- PROBLEM REQUIREMENTS -
Could you repeat the entries below word for word, leaving nothing out?

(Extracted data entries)
□ □ □ □ □
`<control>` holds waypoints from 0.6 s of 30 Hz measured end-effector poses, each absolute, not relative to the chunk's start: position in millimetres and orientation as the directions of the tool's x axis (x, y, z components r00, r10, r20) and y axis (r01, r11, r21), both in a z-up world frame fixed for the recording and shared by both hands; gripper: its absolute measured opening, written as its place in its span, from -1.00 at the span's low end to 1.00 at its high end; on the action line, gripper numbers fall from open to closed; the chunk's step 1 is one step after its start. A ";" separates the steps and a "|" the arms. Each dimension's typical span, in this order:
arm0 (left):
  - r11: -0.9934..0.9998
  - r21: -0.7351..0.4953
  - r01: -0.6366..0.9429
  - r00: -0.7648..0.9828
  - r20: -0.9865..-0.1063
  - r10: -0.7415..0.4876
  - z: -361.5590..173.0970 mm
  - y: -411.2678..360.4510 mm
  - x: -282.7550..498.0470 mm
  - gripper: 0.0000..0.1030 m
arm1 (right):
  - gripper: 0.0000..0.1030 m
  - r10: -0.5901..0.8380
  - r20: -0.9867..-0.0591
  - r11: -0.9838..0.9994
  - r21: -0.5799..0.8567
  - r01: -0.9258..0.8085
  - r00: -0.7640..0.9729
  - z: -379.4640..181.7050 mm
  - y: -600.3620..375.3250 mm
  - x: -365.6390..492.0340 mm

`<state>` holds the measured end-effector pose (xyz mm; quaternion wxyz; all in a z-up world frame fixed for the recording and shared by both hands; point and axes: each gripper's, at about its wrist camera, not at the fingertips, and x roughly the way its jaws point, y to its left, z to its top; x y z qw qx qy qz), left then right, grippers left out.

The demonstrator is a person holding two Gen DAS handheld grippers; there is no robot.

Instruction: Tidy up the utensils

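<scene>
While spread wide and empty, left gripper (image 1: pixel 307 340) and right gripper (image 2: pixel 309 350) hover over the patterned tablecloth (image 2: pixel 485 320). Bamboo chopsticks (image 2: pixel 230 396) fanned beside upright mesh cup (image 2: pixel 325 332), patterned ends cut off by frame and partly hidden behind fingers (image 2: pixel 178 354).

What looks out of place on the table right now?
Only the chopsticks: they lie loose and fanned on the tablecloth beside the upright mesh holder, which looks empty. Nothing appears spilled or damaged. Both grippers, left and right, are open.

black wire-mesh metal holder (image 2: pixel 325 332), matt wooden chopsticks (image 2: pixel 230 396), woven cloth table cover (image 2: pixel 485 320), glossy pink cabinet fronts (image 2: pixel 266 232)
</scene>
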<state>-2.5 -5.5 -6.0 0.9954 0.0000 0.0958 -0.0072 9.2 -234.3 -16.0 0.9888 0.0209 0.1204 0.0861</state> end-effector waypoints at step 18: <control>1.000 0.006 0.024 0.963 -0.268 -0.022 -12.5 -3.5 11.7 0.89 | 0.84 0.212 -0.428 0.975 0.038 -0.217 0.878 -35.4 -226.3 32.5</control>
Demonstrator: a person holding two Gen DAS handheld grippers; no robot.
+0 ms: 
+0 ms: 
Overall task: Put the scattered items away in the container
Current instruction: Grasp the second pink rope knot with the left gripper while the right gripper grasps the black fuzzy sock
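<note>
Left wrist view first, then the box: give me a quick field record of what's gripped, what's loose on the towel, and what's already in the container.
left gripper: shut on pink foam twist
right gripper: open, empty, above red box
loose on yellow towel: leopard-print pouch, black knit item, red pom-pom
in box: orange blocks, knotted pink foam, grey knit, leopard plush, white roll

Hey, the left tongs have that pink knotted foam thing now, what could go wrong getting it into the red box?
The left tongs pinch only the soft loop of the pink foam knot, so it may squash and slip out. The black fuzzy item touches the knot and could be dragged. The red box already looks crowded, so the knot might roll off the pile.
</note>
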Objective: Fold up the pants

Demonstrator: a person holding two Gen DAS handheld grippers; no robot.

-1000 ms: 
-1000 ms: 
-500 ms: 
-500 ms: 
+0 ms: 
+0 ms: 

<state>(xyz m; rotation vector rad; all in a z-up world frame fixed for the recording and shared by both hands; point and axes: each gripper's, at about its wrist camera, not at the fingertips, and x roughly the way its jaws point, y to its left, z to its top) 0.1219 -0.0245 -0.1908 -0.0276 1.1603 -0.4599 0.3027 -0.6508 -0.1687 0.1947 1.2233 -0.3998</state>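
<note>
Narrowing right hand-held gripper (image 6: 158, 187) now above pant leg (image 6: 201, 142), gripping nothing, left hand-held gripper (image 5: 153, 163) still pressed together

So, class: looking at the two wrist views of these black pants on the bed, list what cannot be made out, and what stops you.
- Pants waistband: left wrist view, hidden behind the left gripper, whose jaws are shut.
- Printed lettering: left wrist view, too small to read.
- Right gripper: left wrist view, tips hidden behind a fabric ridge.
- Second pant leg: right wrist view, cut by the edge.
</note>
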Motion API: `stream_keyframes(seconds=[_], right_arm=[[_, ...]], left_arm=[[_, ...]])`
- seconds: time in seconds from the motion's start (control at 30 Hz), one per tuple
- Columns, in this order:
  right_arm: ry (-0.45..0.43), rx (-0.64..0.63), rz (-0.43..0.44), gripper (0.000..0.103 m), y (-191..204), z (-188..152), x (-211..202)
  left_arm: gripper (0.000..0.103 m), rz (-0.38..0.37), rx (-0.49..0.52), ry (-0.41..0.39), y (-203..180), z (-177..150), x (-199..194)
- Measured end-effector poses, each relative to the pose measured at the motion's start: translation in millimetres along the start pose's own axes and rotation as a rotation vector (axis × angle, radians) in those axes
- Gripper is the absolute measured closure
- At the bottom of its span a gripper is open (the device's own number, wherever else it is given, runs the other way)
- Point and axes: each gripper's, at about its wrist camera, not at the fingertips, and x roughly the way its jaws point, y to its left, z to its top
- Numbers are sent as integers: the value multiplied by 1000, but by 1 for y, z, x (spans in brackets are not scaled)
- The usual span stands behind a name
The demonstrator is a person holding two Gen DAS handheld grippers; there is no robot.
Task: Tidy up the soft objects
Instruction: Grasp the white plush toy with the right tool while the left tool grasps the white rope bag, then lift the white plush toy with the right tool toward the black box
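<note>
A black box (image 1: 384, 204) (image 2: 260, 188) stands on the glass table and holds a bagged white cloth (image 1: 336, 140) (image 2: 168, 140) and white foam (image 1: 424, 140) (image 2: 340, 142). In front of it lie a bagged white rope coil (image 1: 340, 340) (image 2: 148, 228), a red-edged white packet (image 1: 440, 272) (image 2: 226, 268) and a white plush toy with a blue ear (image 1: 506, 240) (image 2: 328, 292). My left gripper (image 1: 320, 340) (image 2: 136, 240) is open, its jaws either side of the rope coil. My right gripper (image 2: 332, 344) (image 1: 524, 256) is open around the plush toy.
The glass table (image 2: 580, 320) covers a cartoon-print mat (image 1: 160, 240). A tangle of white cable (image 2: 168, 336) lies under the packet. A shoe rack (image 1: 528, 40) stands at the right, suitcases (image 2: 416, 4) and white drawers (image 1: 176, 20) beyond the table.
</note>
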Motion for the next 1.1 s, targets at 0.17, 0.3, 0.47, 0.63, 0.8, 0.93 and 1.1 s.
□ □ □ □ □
- TASK RESULT -
`<control>` holds waypoints from 0.6 s of 30 Hz measured end-effector poses, each absolute, not relative to the chunk's start: position in millimetres and orientation as the directions of the tool's x axis (x, y, z components r00, r10, r20) and y axis (r01, r11, r21), both in a z-up world frame fixed for the recording and shared by both hands; gripper: its absolute measured opening, written as its place in its span, from -1.00 at the span's low end to 1.00 at its high end; on the action line, gripper numbers fall from open to closed; the chunk's step 1 is one step after its start. A ";" separates the steps and a "|" the arms. Each dimension's typical span, in this order:
arm0 (left):
  - r11: -0.9934..0.9998
  - r21: -0.7351..0.4953
  - r01: -0.6366..0.9429
  - r00: -0.7648..0.9828
  - r20: -0.9865..-0.1063
  - r10: -0.7415..0.4876
  - z: -361.5590..173.0970 mm
  - y: -411.2678..360.4510 mm
  - x: -282.7550..498.0470 mm
  - gripper: 0.0000..0.1030 m
arm1 (right):
  - gripper: 0.0000..0.1030 m
  - r10: -0.5901..0.8380
  - r20: -0.9867..-0.0591
  - r11: -0.9838..0.9994
  - r21: -0.5799..0.8567
  - r01: -0.9258..0.8085
  - r00: -0.7640..0.9729
  - z: -379.4640..181.7050 mm
  - y: -600.3620..375.3250 mm
  - x: -365.6390..492.0340 mm

`<state>` holds the measured end-effector pose (xyz mm; quaternion wxyz; all in a z-up world frame fixed for the recording and shared by both hands; point and axes: each gripper's, at about its wrist camera, not at the fingertips, and x roughly the way its jaws point, y to its left, z to its top; x y z qw qx qy qz), left then right, grippers left out.

The demonstrator is a person holding two Gen DAS handheld grippers; there is no robot.

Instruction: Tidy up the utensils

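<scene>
While spread wide and empty, left gripper (image 1: pixel 307 340) and right gripper (image 2: pixel 309 350) hover over the patterned tablecloth (image 2: pixel 485 320). Bamboo chopsticks (image 2: pixel 230 396) fanned beside upright mesh cup (image 2: pixel 325 332), patterned ends cut off by frame and partly hidden behind fingers (image 2: pixel 178 354).

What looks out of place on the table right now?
Only the chopsticks: they lie loose and fanned on the tablecloth beside the upright mesh holder, which looks empty. Nothing appears spilled or damaged. Both grippers, left and right, are open.

black wire-mesh metal holder (image 2: pixel 325 332), matt wooden chopsticks (image 2: pixel 230 396), woven cloth table cover (image 2: pixel 485 320), glossy pink cabinet fronts (image 2: pixel 266 232)
</scene>
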<state>-2.5 -5.5 -6.0 0.9954 0.0000 0.0958 -0.0072 9.2 -234.3 -16.0 0.9888 0.0209 0.1204 0.0861</state> end-effector waypoints at step 18: <control>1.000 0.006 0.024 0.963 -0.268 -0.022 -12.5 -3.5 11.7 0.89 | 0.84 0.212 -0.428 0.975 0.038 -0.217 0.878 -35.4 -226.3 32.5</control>
Demonstrator: a person holding two Gen DAS handheld grippers; no robot.
+0 ms: 
+0 ms: 
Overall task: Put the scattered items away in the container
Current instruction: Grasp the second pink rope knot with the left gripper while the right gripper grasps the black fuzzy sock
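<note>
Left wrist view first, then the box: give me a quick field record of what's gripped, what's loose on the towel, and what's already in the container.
left gripper: shut on pink foam twist
right gripper: open, empty, above red box
loose on yellow towel: leopard-print pouch, black knit item, red pom-pom
in box: orange blocks, knotted pink foam, grey knit, leopard plush, white roll

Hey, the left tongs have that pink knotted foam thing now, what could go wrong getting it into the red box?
The left tongs pinch only the soft loop of the pink foam knot, so it may squash and slip out. The black fuzzy item touches the knot and could be dragged. The red box already looks crowded, so the knot might roll off the pile.
</note>
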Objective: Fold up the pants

Demonstrator: a person holding two Gen DAS handheld grippers; no robot.

-1000 ms: 
-1000 ms: 
-500 ms: 
-500 ms: 
+0 ms: 
+0 ms: 

<state>(xyz m; rotation vector rad; all in a z-up world frame fixed for the recording and shared by both hands; point and axes: each gripper's, at about its wrist camera, not at the fingertips, and x roughly the way its jaws point, y to its left, z to its top) 0.1219 -0.0245 -0.1908 -0.0276 1.1603 -0.4599 0.3027 -0.6508 -0.1687 0.1947 1.2233 -0.3998</state>
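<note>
Narrowing right hand-held gripper (image 6: 158, 187) now above pant leg (image 6: 201, 142), gripping nothing, left hand-held gripper (image 5: 153, 163) still pressed together

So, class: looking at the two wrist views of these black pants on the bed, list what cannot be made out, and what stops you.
- Pants waistband: left wrist view, hidden behind the left gripper, whose jaws are shut.
- Printed lettering: left wrist view, too small to read.
- Right gripper: left wrist view, tips hidden behind a fabric ridge.
- Second pant leg: right wrist view, cut by the edge.
</note>
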Motion API: `stream_keyframes(seconds=[_], right_arm=[[_, ...]], left_arm=[[_, ...]])`
- seconds: time in seconds from the motion's start (control at 30 Hz), one per tuple
- Columns, in this order:
  right_arm: ry (-0.45..0.43), rx (-0.64..0.63), rz (-0.43..0.44), gripper (0.000..0.103 m), y (-191..204), z (-188..152), x (-211..202)
  left_arm: gripper (0.000..0.103 m), rz (-0.38..0.37), rx (-0.49..0.52), ry (-0.41..0.39), y (-203..180), z (-177..150), x (-199..194)
- Measured end-effector poses, each relative to the pose measured at the motion's start: translation in millimetres along the start pose's own axes and rotation as a rotation vector (axis × angle, radians) in those axes
- Gripper is the absolute measured closure
- At the bottom of its span a gripper is open (the device's own number, wherever else it is given, runs the other way)
- Point and axes: each gripper's, at about its wrist camera, not at the fingertips, and x roughly the way its jaws point, y to its left, z to its top
- Numbers are sent as integers: the value multiplied by 1000, but by 1 for y, z, x (spans in brackets are not scaled)
- The usual span stands behind a name
The demonstrator is a person holding two Gen DAS handheld grippers; there is no robot.
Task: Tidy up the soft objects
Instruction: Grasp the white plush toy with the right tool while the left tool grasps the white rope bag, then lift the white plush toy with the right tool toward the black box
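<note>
A black box (image 1: 384, 204) (image 2: 260, 188) stands on the glass table and holds a bagged white cloth (image 1: 336, 140) (image 2: 168, 140) and white foam (image 1: 424, 140) (image 2: 340, 142). In front of it lie a bagged white rope coil (image 1: 340, 340) (image 2: 148, 228), a red-edged white packet (image 1: 440, 272) (image 2: 226, 268) and a white plush toy with a blue ear (image 1: 506, 240) (image 2: 328, 292). My left gripper (image 1: 320, 340) (image 2: 136, 240) is open, its jaws either side of the rope coil. My right gripper (image 2: 332, 344) (image 1: 524, 256) is open around the plush toy.
The glass table (image 2: 580, 320) covers a cartoon-print mat (image 1: 160, 240). A tangle of white cable (image 2: 168, 336) lies under the packet. A shoe rack (image 1: 528, 40) stands at the right, suitcases (image 2: 416, 4) and white drawers (image 1: 176, 20) beyond the table.
</note>
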Motion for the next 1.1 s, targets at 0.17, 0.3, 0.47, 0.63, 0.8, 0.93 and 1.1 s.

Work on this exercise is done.